Set down the full data below exactly as given, please.
= = = =
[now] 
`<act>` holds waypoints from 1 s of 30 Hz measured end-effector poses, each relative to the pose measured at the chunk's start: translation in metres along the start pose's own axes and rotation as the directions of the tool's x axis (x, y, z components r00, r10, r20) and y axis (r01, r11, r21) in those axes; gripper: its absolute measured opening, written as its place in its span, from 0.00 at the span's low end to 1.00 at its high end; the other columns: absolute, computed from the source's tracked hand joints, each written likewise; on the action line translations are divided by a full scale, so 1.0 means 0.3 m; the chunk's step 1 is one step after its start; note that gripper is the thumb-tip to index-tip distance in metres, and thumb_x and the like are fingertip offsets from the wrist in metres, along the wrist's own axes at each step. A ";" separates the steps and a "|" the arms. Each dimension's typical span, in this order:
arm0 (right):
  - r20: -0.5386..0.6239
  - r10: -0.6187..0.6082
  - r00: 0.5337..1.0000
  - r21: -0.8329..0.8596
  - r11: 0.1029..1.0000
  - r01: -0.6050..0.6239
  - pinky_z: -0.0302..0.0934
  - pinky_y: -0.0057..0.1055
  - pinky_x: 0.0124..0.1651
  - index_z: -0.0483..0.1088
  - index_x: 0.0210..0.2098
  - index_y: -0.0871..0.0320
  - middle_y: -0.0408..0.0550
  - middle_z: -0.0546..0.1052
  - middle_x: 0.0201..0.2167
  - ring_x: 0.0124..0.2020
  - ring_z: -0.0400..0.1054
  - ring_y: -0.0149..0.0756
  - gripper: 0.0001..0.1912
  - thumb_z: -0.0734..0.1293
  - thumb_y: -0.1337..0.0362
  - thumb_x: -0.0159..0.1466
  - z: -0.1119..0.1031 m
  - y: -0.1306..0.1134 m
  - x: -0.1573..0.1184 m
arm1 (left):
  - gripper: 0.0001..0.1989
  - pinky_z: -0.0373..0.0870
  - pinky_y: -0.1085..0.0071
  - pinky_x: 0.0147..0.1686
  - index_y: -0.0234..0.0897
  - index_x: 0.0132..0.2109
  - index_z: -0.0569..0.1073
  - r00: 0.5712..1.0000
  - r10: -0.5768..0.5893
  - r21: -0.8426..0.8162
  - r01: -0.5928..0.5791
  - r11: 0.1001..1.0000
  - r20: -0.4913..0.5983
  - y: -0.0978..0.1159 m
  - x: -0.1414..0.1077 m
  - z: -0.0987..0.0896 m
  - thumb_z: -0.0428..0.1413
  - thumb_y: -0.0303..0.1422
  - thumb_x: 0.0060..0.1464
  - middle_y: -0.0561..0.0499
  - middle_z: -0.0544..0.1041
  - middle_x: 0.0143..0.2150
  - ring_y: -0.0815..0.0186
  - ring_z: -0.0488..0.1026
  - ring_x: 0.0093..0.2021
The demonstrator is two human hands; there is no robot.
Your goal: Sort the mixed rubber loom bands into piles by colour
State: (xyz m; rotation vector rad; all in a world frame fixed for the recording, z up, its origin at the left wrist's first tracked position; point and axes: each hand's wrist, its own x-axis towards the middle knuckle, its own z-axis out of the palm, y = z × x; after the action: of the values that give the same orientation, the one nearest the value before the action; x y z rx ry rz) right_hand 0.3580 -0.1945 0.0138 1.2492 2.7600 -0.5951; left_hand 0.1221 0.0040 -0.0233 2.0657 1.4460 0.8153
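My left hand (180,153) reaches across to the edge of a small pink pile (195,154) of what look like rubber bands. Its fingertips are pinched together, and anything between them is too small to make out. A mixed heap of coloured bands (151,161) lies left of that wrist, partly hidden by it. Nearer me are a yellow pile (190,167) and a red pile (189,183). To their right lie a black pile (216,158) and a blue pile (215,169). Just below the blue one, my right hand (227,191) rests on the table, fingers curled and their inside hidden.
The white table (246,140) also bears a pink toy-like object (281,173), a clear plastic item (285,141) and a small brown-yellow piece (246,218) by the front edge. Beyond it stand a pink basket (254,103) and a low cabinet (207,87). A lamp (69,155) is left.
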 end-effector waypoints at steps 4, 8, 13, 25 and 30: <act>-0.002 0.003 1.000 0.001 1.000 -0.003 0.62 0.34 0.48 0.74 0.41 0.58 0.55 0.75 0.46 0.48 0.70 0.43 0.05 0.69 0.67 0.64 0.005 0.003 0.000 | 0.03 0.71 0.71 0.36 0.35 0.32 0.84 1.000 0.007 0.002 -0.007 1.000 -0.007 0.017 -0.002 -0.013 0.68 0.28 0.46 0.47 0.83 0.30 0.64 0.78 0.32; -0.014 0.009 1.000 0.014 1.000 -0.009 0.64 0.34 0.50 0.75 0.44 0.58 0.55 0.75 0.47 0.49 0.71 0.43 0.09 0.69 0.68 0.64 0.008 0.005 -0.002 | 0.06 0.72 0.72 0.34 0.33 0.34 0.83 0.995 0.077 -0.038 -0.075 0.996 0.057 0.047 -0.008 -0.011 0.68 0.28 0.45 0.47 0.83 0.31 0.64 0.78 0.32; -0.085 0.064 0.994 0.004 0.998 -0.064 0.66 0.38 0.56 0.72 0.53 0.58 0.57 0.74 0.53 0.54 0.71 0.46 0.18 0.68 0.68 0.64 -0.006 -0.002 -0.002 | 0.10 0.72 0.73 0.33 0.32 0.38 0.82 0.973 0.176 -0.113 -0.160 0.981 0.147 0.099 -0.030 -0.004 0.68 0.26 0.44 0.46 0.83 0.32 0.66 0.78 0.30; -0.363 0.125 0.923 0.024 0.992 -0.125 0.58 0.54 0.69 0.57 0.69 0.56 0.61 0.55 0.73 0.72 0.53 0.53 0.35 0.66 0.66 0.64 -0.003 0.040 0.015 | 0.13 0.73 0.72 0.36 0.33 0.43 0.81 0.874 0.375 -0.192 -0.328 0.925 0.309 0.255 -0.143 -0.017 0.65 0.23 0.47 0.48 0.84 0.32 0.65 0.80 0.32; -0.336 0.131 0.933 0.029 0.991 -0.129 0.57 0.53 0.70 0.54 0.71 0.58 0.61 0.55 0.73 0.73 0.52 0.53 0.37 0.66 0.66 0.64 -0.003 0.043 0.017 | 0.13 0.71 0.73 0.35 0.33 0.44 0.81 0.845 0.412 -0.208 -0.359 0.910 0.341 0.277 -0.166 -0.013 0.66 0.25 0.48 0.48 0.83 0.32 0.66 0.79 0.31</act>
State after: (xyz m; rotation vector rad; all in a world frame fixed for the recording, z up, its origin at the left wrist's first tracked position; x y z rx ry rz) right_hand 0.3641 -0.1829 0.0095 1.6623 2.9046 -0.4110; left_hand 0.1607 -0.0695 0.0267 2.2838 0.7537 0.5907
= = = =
REPLY TO THE EXERCISE:
[now] 
`<act>` holds waypoints from 1 s of 30 Hz measured end-effector poses, each relative to the pose measured at the chunk's start: translation in metres along the start pose's own axes and rotation as the directions of the tool's x axis (x, y, z components r00, r10, r20) and y axis (r01, r11, r21) in those axes; gripper: its absolute measured opening, written as its place in its span, from 0.00 at the span's low end to 1.00 at its high end; the other columns: absolute, computed from the source's tracked hand joints, each written likewise; on the action line translations are divided by a full scale, so 1.0 means 0.3 m; the chunk's step 1 is one step after its start; note that gripper is the thumb-tip to index-tip distance in metres, and thumb_x and the like are fingertip offsets from the wrist in metres, along the wrist's own axes at each step. A ";" separates the steps and a "|" the arms. Each dimension's typical span, in this order:
arm0 (right):
  - r20: -0.5386..0.6239
  - r10: -0.6187..0.6082
  - r00: 0.5337..1.0000
  - r21: -0.8329..0.8596
  - r11: 0.1029..1.0000
  - r01: -0.6050..0.6239
  - pinky_z: -0.0302..0.0934
  - pinky_y: -0.0057..0.1055
  - pinky_x: 0.0124..0.1651
  - index_z: -0.0483..0.1088
  - index_x: 0.0210..0.2098
  - index_y: -0.0871..0.0320
  - middle_y: -0.0408..0.0550
  - middle_z: -0.0546..0.1052
  - middle_x: 0.0201..0.2167
  - ring_x: 0.0124..0.2020
  - ring_z: -0.0400..0.1054
  - ring_y: -0.0149..0.0756
  - gripper: 0.0001..0.1912
  - thumb_z: -0.0734..0.1293
  - thumb_y: -0.1337..0.0362
  - thumb_x: -0.0159..0.1466
  - z: -0.1119..0.1031 m
  - y: -0.1306..0.1134 m
  - x: -0.1573..0.1184 m
arm1 (left):
  - gripper: 0.0001..0.1989
  - pinky_z: -0.0373..0.0870
  - pinky_y: -0.1085..0.0071
  - pinky_x: 0.0147..0.1686
  - index_y: -0.0234..0.0897
  - index_x: 0.0132..0.2109
  - index_z: -0.0569..0.1073
  - r00: 0.5712..1.0000
  - r10: -0.5768..0.5893
  - r21: -0.8426..0.8162
  - r01: -0.5928..0.5791
  - r11: 0.1001..1.0000
  - r20: -0.4913..0.5983
  - y: -0.0978..0.1159 m
  - x: -0.1414..0.1077 m
  - z: -0.0987..0.0896 m
  - thumb_z: -0.0428..0.1413
  - thumb_y: -0.0303..0.1422
  - thumb_x: 0.0060..0.1464
  - middle_y: -0.0561..0.0499
  - middle_z: -0.0544..0.1041
  - middle_x: 0.0143..0.2150
  - ring_y: -0.0815..0.0186
  - ring_z: -0.0488..0.1026
  - ring_x: 0.0093..0.2021
The demonstrator is two human hands; there is no robot.
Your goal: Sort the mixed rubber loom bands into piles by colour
State: (xyz m; rotation vector rad; all in a world frame fixed for the recording, z up, its origin at the left wrist's first tracked position; point and axes: each hand's wrist, its own x-axis towards the middle knuckle, its own z-axis out of the palm, y = z × x; after the action: of the values that give the same orientation, the one nearest the value before the action; x y z rx ry rz) right_hand 0.3580 -0.1945 0.0138 1.2492 2.7600 -0.5951; left_hand 0.1221 0.0040 -0.0233 2.0657 1.4460 0.8153
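My left hand (180,153) reaches across to the edge of a small pink pile (195,154) of what look like rubber bands. Its fingertips are pinched together, and anything between them is too small to make out. A mixed heap of coloured bands (151,161) lies left of that wrist, partly hidden by it. Nearer me are a yellow pile (190,167) and a red pile (189,183). To their right lie a black pile (216,158) and a blue pile (215,169). Just below the blue one, my right hand (227,191) rests on the table, fingers curled and their inside hidden.
The white table (246,140) also bears a pink toy-like object (281,173), a clear plastic item (285,141) and a small brown-yellow piece (246,218) by the front edge. Beyond it stand a pink basket (254,103) and a low cabinet (207,87). A lamp (69,155) is left.
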 end-effector waypoints at steps 4, 8, 13, 25 and 30: <act>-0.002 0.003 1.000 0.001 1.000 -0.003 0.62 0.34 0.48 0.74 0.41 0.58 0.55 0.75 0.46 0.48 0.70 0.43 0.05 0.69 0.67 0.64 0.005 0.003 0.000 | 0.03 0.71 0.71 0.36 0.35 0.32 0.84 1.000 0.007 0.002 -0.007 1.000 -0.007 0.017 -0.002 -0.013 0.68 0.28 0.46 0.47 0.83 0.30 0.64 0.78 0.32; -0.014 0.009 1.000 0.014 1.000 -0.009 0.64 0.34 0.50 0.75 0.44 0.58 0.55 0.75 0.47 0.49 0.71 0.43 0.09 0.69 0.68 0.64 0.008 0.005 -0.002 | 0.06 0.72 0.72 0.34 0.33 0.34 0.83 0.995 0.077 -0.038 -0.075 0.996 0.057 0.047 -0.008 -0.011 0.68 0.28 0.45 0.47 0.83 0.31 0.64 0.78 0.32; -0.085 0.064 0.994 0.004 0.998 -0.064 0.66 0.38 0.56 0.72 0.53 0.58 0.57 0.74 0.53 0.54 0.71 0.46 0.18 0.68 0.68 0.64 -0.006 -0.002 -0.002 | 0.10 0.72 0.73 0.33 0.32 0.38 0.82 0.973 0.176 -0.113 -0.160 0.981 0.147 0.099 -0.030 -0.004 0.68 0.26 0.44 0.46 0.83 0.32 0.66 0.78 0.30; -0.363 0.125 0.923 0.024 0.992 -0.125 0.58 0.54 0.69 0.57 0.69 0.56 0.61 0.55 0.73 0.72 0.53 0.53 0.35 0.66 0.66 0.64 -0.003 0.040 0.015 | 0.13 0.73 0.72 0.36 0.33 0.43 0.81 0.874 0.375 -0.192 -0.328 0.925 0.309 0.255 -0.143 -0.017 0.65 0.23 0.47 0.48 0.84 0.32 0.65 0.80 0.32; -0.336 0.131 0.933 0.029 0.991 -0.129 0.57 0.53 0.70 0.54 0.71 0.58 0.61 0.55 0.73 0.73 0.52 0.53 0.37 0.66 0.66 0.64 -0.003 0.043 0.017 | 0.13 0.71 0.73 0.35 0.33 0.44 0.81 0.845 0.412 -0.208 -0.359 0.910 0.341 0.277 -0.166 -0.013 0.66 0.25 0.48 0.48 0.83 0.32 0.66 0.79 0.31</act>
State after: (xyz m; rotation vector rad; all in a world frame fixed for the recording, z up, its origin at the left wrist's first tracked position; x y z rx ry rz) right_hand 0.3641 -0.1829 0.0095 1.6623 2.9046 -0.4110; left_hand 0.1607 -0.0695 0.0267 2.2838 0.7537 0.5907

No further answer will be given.